[PROBLEM] Give back every line of the data exactly. Pictures are not part of the copy.

[RECORDED INFORMATION]
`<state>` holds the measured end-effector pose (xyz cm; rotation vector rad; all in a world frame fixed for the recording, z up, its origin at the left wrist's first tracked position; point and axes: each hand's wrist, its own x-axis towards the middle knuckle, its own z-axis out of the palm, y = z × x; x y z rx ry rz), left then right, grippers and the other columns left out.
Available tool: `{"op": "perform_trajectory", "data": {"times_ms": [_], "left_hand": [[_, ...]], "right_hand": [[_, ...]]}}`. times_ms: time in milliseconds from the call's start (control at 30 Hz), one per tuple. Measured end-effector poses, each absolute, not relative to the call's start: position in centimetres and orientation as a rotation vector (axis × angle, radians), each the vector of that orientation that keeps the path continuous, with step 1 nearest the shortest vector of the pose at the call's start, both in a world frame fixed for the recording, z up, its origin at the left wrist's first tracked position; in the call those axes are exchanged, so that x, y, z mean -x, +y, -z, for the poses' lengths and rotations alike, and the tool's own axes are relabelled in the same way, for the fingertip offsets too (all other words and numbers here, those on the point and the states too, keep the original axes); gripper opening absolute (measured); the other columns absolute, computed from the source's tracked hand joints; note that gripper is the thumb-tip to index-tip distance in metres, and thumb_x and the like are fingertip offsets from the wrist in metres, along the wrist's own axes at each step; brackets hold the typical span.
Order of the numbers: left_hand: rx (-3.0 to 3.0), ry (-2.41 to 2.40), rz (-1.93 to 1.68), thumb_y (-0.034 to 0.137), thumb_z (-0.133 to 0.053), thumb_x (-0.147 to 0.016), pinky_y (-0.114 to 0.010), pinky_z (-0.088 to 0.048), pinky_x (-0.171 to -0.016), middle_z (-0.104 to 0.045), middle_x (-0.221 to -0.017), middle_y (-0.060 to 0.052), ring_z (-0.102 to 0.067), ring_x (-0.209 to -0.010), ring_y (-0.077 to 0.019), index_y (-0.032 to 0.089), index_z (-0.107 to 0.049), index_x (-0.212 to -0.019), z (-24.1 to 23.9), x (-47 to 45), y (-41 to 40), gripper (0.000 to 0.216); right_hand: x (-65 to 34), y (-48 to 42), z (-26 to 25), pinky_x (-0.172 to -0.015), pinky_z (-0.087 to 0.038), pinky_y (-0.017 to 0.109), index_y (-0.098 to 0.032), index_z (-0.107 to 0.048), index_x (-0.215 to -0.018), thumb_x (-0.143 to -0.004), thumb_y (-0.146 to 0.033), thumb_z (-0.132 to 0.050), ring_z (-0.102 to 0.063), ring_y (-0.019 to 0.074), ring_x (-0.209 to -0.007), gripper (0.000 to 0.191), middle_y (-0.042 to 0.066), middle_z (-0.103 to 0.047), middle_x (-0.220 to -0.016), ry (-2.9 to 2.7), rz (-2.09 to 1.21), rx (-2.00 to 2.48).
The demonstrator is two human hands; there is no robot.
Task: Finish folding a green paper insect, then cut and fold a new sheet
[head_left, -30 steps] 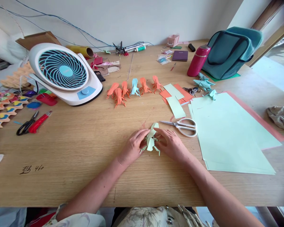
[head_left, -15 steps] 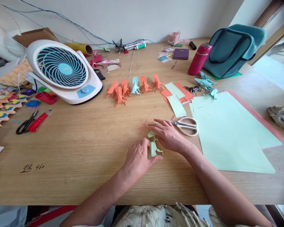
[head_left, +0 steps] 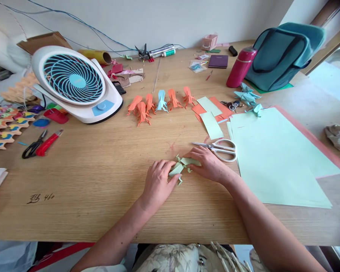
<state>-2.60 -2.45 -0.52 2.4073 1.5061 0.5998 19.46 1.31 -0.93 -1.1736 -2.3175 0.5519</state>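
A pale green folded-paper insect (head_left: 176, 170) lies low over the wooden table (head_left: 102, 196), its thin bent legs sticking out to the sides. My left hand (head_left: 158, 183) grips its left end between thumb and fingers. On the other side, my right hand (head_left: 207, 164) is closed on the broad, flat right end, with the fingertips partly hiding the paper. White-handled scissors (head_left: 226, 150) lie just beyond my right hand, blades spread a little and pointing left.
Several orange paper insects (head_left: 173, 99) and a light blue one (head_left: 161, 101) stand farther back. Cut paper strips (head_left: 212, 125) and large green sheets (head_left: 277, 162) lie to the right. A fan (head_left: 76, 81), black scissors (head_left: 34, 145), red cutter (head_left: 48, 143), pink bottle (head_left: 241, 67) and teal bag (head_left: 280, 56) surround them.
The paper insect has turned from upright in view to slanting left to right. My right hand has moved down onto its right end, uncovering the scissor blades. My left hand has shifted slightly left.
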Motion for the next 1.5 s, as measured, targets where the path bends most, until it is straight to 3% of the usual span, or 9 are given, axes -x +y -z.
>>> {"op": "perform_trajectory", "data": {"times_ms": [133, 233, 367, 633, 900, 1167, 1500], "left_hand": [[-2.401, 1.514, -0.594, 0.029, -0.077, -0.080, -0.040, -0.047, -0.080, -0.068, -0.098, -0.005, -0.059, -0.091, -0.0258, 0.021, -0.059, -0.104, 0.8, 2.1, -2.2, 0.031], [-2.408, 1.537, -0.595, 0.024, -0.073, -0.082, -0.041, -0.047, -0.080, -0.069, -0.098, -0.005, -0.059, -0.091, -0.0258, 0.022, -0.060, -0.102, 1.0, 2.1, -1.9, 0.024], [-2.393, 1.531, -0.621, 0.027, -0.075, -0.082, -0.042, -0.048, -0.085, -0.068, -0.107, -0.006, -0.058, -0.097, -0.0268, 0.021, -0.061, -0.108, 1.2, 2.2, -1.5, 0.030], [-2.441, 1.489, -0.654, 0.018, -0.067, -0.085, -0.044, -0.049, -0.090, -0.065, -0.110, -0.007, -0.056, -0.102, -0.0276, 0.021, -0.061, -0.112, 1.3, 1.1, -0.9, 0.028], [-2.442, 1.415, -0.701, 0.013, -0.059, -0.090, -0.041, -0.049, -0.092, -0.068, -0.113, -0.007, -0.056, -0.102, -0.0251, 0.020, -0.060, -0.121, 1.4, 1.2, -0.5, 0.032], [-2.294, 1.407, -0.711, 0.016, -0.072, -0.083, -0.040, -0.050, -0.089, -0.070, -0.109, -0.004, -0.059, -0.100, -0.0241, 0.022, -0.065, -0.113, 1.1, 1.9, 0.0, 0.031], [-2.276, 1.300, -0.790, 0.014, -0.074, -0.081, -0.036, -0.052, -0.086, -0.069, -0.106, -0.005, -0.065, -0.100, -0.0222, 0.020, -0.064, -0.112, 0.8, 2.3, 0.0, 0.034]], "right_hand": [[-19.6, 1.1, 0.8, -0.080, -0.048, 0.036, -0.021, -0.069, -0.108, -0.089, -0.020, -0.065, -0.063, 0.0229, -0.088, 0.020, 0.006, -0.067, -0.093, -2.300, -0.540, 1.219], [-20.2, 1.0, 0.6, -0.082, -0.050, 0.034, -0.022, -0.068, -0.113, -0.090, -0.022, -0.064, -0.066, 0.0233, -0.095, 0.023, 0.008, -0.068, -0.103, -2.243, -0.575, 1.283], [-21.3, 0.9, 0.4, -0.082, -0.052, 0.032, -0.023, -0.068, -0.115, -0.091, -0.023, -0.063, -0.067, 0.0223, -0.097, 0.025, 0.008, -0.066, -0.114, -2.159, -0.603, 1.328], [-22.5, 0.8, -1.3, -0.084, -0.051, 0.034, -0.027, -0.063, -0.130, -0.094, -0.028, -0.059, -0.065, 0.0215, -0.095, 0.035, 0.007, -0.066, -0.109, -2.097, -0.664, 1.316], [-21.4, 0.4, -1.2, -0.078, -0.051, 0.034, -0.026, -0.066, -0.123, -0.093, -0.024, -0.059, -0.063, 0.0217, -0.091, 0.030, 0.007, -0.064, -0.107, -2.175, -0.778, 1.195], [-21.5, 0.5, -1.4, -0.077, -0.052, 0.034, -0.028, -0.065, -0.125, -0.092, -0.021, -0.061, -0.064, 0.0214, -0.090, 0.034, 0.006, -0.064, -0.106, -2.179, -0.842, 1.139], [-20.7, 0.3, -0.8, -0.080, -0.053, 0.037, -0.027, -0.064, -0.124, -0.091, -0.018, -0.062, -0.064, 0.0219, -0.091, 0.035, 0.007, -0.065, -0.105, -2.187, -0.762, 1.143]]}}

[RESULT OF THIS EXERCISE]
`<state>` holds the measured end-effector pose (xyz cm; rotation vector rad; all in a world frame fixed for the recording, z up, its origin at the left wrist's first tracked position; point and axes: each hand's wrist, its own x-axis towards the middle knuckle, its own z-axis out of the palm, y = z × x; x y z rx ry rz), left then right, grippers and the other columns left out.
Available tool: `{"op": "perform_trajectory", "data": {"times_ms": [_], "left_hand": [[_, ...]], "right_hand": [[_, ...]]}}`. times_ms: time in milliseconds from the call's start (control at 30 Hz), one per tuple. Measured end-effector poses, each absolute, not relative to the call's start: position in centimetres and orientation as a rotation vector (axis × angle, radians), each the vector of that orientation that keeps the path continuous, with step 1 nearest the shortest vector of the pose at the call's start, both in a world frame fixed for the recording, z up, its origin at the left wrist's first tracked position; in the call those axes are exchanged, so that x, y, z mean -x, +y, -z, for the poses' lengths and rotations alike, and the tool's own axes are relabelled in the same way, for the fingertip offsets too (all other words and numbers here, those on the point and the states too, keep the original axes); gripper opening absolute (measured); the other columns absolute, computed from the source's tracked hand joints; note that gripper is the thumb-tip to index-tip distance in metres, and thumb_x and the like are fingertip offsets from the wrist in metres, along the wrist's own axes at each step; brackets hold the typical span.
Order of the numbers: left_hand: rx (-3.0 to 3.0), ry (-2.41 to 2.40), rz (-1.93 to 1.68), thumb_y (-0.034 to 0.137), thumb_z (-0.133 to 0.053), thumb_x (-0.147 to 0.016), pinky_y (-0.114 to 0.010), pinky_z (-0.088 to 0.048), pinky_x (-0.171 to -0.016), middle_z (-0.104 to 0.045), middle_x (-0.221 to -0.017), middle_y (-0.060 to 0.052), ring_z (-0.102 to 0.067), ring_x (-0.209 to -0.010), ring_y (-0.077 to 0.019), index_y (-0.032 to 0.089), index_z (-0.107 to 0.049), index_x (-0.212 to -0.019), z (-24.1 to 23.9), x (-47 to 45), y (-41 to 40), gripper (0.000 to 0.216); right_hand: x (-65 to 34), y (-48 to 42), z (-26 to 25), pinky_x (-0.172 to -0.015), pinky_z (-0.087 to 0.038), pinky_y (-0.017 to 0.109), index_y (-0.098 to 0.032), index_z (-0.107 to 0.048), index_x (-0.215 to -0.018), thumb_x (-0.143 to -0.004), thumb_y (-0.146 to 0.033), thumb_z (-0.132 to 0.050), ring_z (-0.102 to 0.063), ring_y (-0.019 to 0.074), ring_x (-0.209 to -0.007), gripper (0.000 to 0.191), middle_y (-0.042 to 0.066), middle_z (-0.103 to 0.047), middle_x (-0.220 to -0.016), ry (-2.9 to 2.7), rz (-2.09 to 1.21), rx (-2.00 to 2.48).
The demonstrator is two human hands; there is no robot.
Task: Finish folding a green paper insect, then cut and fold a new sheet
[head_left, -30 steps] 
[head_left, -15 steps] 
[head_left, +0 steps] 
<state>-2.60 -2.45 -0.52 2.4073 1.5061 0.5998 19.46 1.31 -0.93 -1.1736 -2.3175 0.5519</state>
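A pale green folded-paper insect (head_left: 176, 170) lies low over the wooden table (head_left: 102, 196), its thin bent legs sticking out to the sides. My left hand (head_left: 158, 183) grips its left end between thumb and fingers. On the other side, my right hand (head_left: 207, 164) is closed on the broad, flat right end, with the fingertips partly hiding the paper. White-handled scissors (head_left: 226, 150) lie just beyond my right hand, blades spread a little and pointing left.
Several orange paper insects (head_left: 173, 99) and a light blue one (head_left: 161, 101) stand farther back. Cut paper strips (head_left: 212, 125) and large green sheets (head_left: 277, 162) lie to the right. A fan (head_left: 76, 81), black scissors (head_left: 34, 145), red cutter (head_left: 48, 143), pink bottle (head_left: 241, 67) and teal bag (head_left: 280, 56) surround them.
The paper insect has turned from upright in view to slanting left to right. My right hand has moved down onto its right end, uncovering the scissor blades. My left hand has shifted slightly left.
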Motion for the next 1.5 s, as measured, targets where the path bends most, until it is straight to 3% of the usual span, or 9 are given, axes -x +y -z.
>>> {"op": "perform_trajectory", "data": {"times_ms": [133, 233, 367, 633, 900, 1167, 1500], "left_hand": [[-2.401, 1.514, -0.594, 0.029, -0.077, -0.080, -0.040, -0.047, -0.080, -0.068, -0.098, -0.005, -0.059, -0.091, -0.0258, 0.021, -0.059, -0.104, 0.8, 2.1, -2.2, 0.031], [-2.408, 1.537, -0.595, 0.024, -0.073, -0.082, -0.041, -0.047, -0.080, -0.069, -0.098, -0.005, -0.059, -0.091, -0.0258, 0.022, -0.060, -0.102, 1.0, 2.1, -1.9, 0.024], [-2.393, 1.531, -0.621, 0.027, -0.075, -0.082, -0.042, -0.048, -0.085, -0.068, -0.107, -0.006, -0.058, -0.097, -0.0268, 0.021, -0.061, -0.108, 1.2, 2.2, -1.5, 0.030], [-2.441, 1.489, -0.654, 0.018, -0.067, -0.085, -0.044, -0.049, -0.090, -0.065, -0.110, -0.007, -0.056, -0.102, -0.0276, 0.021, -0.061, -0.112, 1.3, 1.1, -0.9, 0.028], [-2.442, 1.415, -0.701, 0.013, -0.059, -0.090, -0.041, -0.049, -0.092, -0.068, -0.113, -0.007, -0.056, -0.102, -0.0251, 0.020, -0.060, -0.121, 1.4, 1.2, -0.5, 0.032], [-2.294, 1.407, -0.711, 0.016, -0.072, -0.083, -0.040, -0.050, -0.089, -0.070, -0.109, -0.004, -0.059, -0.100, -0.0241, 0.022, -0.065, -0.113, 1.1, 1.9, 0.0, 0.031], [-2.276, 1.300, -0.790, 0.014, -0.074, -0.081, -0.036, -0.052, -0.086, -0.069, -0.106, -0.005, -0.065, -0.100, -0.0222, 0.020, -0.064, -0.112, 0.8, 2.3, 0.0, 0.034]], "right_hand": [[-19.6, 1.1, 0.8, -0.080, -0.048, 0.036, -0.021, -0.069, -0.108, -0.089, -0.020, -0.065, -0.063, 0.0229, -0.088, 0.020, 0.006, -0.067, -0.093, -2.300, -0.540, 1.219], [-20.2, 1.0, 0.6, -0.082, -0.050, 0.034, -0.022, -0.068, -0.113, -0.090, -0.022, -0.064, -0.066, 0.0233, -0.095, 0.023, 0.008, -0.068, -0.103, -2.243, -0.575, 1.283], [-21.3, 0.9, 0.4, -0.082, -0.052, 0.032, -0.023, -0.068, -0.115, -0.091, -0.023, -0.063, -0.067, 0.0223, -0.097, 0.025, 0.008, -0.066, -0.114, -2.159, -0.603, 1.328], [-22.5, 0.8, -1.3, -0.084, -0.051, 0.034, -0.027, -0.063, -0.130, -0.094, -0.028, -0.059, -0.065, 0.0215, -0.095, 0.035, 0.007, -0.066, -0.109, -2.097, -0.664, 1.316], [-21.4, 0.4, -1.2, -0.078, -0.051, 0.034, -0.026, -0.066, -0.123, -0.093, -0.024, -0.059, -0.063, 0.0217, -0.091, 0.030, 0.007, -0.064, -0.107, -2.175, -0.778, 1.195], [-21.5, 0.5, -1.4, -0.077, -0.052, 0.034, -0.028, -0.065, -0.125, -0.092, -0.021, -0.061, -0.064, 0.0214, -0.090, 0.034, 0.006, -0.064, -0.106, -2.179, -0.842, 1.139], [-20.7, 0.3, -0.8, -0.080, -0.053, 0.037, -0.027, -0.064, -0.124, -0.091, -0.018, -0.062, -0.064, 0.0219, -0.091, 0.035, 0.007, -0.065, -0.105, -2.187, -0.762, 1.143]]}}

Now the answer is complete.